Industry report says steel can deliver weight savings to meet CAFE targets; aluminum growth in LDVs to peak around 2018
06 October 2014
Steel can easily deliver the weight savings required to meet federally mandated fuel economy targets for most vehicles, according to a new 300-page analysis by the steel-industry information service World Steel Dynamics: “AutoBody Warfare: Aluminum Attack.” The report, based on WSD’s independent consultation with steel, aluminum and automotive experts, is formally being presented to steel executives today at the worldsteel Annual Conference in Moscow.
The report, say the authors, comes in the context of the “high-stakes contest” between the world’s leading steel and aluminum companies instigated by the rise in the US Government’s CAFE standards. Aluminum companies are in an “ebullient mood”, WSD says, due in part to the aluminum-bodied 2015 Ford F-150 (earlier post) and an Aluminum Association report, authored by the Ducker Worldwide consulting group, forecasting that by 2025 three-in-four pickup trucks will have an all-aluminum body. (Earlier post.)
In contrast, the authors say, the world’s leading steel mills are “apprehensive and mystified.” While they are developing ever-stronger and more formable automotive sheet products, their story is not resonating with the automotive vehicle designers as strongly as they wish.
Each week, it seems, there’s another press release about another automotive company planning to use more aluminum sheet, especially for closures (hang-on parts); and, this is happening even though stamped aluminum sheet costs at about three times stamped steel sheet. Nevertheless, the steel companies are plowing ahead with their exciting new automotive sheet products.
—“AutoBody Warfare”
Aluminum automotive sheet deliveries will show spectacular gains through 2018, the WSD report says.
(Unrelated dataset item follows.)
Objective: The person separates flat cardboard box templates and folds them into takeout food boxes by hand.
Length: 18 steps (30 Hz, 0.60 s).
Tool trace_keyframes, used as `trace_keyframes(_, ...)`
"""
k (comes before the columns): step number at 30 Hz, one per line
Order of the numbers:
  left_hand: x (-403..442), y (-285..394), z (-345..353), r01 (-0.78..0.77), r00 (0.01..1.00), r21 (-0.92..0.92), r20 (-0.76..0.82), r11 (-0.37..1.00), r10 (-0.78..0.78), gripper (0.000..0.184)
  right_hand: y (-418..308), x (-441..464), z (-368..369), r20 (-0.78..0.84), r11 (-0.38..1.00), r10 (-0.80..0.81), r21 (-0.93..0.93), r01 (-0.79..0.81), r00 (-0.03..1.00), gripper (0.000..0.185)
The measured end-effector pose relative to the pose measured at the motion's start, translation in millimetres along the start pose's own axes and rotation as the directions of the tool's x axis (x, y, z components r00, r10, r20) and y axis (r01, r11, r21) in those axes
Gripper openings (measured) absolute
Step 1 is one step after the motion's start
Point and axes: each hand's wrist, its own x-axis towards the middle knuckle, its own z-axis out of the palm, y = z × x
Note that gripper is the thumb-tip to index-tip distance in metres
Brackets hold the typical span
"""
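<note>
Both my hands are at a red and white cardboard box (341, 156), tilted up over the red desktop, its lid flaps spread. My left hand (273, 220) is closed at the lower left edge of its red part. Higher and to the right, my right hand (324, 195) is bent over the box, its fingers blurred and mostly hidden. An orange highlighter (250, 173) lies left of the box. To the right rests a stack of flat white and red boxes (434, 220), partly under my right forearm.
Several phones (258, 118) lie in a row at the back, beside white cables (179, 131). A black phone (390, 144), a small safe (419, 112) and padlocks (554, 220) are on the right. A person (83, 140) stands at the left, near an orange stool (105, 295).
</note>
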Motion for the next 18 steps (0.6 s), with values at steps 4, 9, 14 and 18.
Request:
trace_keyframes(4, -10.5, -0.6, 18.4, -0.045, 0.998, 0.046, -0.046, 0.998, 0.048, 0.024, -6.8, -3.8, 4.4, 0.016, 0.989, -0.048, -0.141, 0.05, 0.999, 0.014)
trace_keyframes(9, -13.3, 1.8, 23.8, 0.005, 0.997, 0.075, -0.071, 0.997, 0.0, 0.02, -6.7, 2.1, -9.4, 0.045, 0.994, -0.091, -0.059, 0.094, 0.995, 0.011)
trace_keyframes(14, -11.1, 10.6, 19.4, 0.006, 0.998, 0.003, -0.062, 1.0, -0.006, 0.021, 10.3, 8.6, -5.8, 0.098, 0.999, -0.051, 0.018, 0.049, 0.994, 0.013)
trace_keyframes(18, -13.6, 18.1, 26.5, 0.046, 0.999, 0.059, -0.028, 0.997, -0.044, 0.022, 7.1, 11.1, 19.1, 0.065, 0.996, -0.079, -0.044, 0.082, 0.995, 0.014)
Reasons include surging deliveries for the Ford F-150 light truck and significant growth in aluminum closures (hang-on-parts such as hoods, doors, trunk lids and tailgates). WSD forecasts that aluminum sheet deliveries to automakers, before yield losses that result when the products are blanked, stamped and otherwise fabricated, may rise to 2.68 billion pounds in 2018 from 504 million pounds in 2014—for a growth rate of 51% per year compounded.
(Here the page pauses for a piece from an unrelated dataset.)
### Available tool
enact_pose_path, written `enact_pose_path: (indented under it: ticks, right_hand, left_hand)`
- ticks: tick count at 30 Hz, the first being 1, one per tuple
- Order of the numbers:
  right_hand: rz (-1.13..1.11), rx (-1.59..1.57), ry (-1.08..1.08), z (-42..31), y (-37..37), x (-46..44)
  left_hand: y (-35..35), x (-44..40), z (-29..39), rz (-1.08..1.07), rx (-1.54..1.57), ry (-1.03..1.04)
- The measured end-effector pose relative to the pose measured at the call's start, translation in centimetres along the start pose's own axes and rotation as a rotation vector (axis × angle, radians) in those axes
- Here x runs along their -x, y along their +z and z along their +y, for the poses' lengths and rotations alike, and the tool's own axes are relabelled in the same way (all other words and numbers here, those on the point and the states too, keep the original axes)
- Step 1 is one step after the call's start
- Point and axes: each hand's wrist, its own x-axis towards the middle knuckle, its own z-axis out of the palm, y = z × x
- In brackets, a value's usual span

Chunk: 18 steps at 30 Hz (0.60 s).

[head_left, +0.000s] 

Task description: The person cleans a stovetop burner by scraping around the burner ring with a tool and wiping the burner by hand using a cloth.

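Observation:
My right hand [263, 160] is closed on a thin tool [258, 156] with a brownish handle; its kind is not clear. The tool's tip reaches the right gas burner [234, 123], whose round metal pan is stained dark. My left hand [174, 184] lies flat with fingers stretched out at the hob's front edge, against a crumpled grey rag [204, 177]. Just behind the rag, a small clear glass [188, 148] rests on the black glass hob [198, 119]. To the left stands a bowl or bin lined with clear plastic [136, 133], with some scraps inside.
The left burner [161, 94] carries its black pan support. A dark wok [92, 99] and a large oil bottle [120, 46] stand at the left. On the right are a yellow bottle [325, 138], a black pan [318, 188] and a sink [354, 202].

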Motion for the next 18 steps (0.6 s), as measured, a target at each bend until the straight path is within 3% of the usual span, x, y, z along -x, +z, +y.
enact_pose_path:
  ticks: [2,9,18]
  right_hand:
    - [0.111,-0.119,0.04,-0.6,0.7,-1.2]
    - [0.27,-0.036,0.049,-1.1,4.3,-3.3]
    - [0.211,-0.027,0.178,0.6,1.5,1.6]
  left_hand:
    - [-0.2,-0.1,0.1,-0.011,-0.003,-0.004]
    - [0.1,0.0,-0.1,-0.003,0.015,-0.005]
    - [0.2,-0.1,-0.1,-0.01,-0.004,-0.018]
However, although the the CAFE standard becomes even more rigorous from 2021 to 2025, a wider array of advanced high-strength steels will be ready for use by automotive design engineers. There is more potential for weight cuts in the body-in-white—the frame of the automobile excluding closures—because for most vehicles, the BIW weighs about 3.5 times the weight of the closures that include the doors, hood, trunk and/or the tailgate.
Based on the expectation of large improvements in engine performance, weight savings requirements looking ahead to 2018 and 2021 are not particularly severe, WSD suggests. Automotive designers using steel may well exceed in the body-in-white the weight savings needed to achieve the MPG targets. A Ricardo Strategic Consulting study, contracted for by WSD, indicates that, for a steel- intensive, non-aluminum-bodied light truck, the reduction in the weight of the body-in-white and the closures, is:
From 2014 to 2018: 1.7%, or 25 pounds.
From 2018 to 2021: 11.4%, or 166 pounds.
From 2021 to 2025: 13.5% or 188 pounds.
WSD also modeled four other vehicles of different sizes with roughy similar results.
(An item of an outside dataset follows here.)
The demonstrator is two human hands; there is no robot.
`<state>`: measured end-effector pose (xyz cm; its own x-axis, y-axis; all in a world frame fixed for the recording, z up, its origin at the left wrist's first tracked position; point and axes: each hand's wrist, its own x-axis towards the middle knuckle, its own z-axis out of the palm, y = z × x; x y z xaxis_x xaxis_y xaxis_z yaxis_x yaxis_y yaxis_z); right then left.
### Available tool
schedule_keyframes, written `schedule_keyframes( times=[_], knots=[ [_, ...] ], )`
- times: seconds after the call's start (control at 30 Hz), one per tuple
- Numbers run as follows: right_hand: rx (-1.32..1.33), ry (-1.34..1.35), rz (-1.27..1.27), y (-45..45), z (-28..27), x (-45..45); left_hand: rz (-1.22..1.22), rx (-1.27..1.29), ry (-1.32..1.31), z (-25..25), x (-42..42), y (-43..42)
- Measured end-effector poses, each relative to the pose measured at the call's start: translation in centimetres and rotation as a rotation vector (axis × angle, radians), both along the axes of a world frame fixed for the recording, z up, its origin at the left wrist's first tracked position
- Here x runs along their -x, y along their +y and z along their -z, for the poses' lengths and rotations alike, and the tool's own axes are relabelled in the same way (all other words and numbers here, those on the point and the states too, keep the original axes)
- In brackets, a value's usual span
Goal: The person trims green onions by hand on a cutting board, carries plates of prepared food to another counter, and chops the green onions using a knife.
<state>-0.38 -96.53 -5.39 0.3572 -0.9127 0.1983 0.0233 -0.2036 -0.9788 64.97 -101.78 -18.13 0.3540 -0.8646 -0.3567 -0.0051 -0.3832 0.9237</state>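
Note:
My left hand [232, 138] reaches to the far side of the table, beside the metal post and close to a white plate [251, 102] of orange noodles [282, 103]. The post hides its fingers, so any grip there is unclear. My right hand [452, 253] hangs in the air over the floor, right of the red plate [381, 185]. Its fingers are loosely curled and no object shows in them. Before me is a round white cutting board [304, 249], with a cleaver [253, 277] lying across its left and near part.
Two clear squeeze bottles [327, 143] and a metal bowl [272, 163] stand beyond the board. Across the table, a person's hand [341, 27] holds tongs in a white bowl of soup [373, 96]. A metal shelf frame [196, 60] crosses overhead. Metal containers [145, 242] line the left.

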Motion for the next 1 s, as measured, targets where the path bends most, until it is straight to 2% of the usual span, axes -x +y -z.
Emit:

Other key findings of the WSD study include:
Once engineers decide to redesign steel-intensive vehicles from the ground up, they will implement sizable and relatively low-cost weight savings with advanced high-strength steels, enabling continued supply of steel closures;
Advanced high-strength steels, even if priced substantially higher than other auto sheet are quite attractive given their weight savings relative to aluminum, and will rise to 23.7 million tonnes in 2025, a 330% gain displacing mild steel and alternative materials; and,
Automakers will not widely adopt aluminum or other alternative materials during their next round of design, and the growth in aluminum sheet in cars, SUVs and light trucks will peak about 2018.
Aluminum growth may “hit the wall” for three reasons in WSD’s opinion:
Very few, if any, new aluminum-bodied light trucks or high-production smaller vehicles will come on line in the future. These vehicles are higher cost to build.
Few gains for aluminum for the inside portions of the vehicle’s body-in-white applications, where steel’s strengths seem to be unassailable.
Once automotive design engineers decide to redesign steel-intensive vehicles from the ground up (as did Ford Motor with its aluminum-intensive F-150 light truck in 2009), they will implement sizable and relatively low cost weight savings with advanced high-strength steels (AHSS). The savings in the body-in-white may be sufficient for the design engineers to decide to utilize lower cost, although heavier, closures made from steel.